Eight Hours

Janie Emaus
2 min readJul 1, 2019

The bad news is my husband’s brain tumor is very large. The good news — it is operable.

The surgeon’s foot bounces up and down, in contrast to his calm voice and steady hand. My husband appears numb. I take notes, capturing the doctor’s words. My fear permeates the atmosphere.

An eight-hour surgery.

Four hundred and eighty minutes. The stock market will open and close. Four million cups of coffee will be consumed. Six billion text messages with be sent. Thousands of school bells with ring. Millions of washing machines will spin.

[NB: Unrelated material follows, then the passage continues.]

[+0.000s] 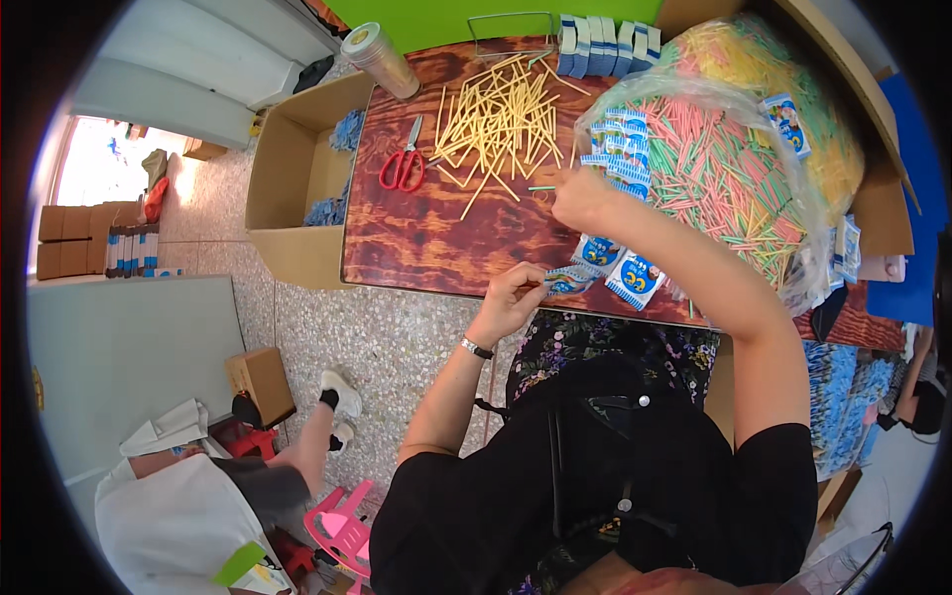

The night before the surgery, the doctor tells me it’s worse than he imagined. My husband may not regain the movement on the right side of his body. His right hand may never hold mine again.

I bury his words in a deep place, never ever to see the light of day. I throw away the key.

During the surgery, I walk the hospital grounds three times. Drink five cups of coffee. Send thirty text messages. Read two paragraphs of a novel. Read them over again. Pray to every god in the universe. And then some.

I wait with family and friends on hard plastic chairs. We drink tepid coffee from the vending machine. Munch on chips and cookies. Watch a game show on a silent TV.

The clock tick-tocks towards the finish line.

At the sight of the anesthesiologist’s face in the doorway my heart plummets. His smile pulls me forward. Several minutes later, my husband is wheeled past us toward his room. We gather around, whispering. Can he hear us? Was it a success? That turban fits him well.

He looks up. And while the room watches, my husband raises his right hand, gives us the middle finger and grins.

The worst eight hours become the best.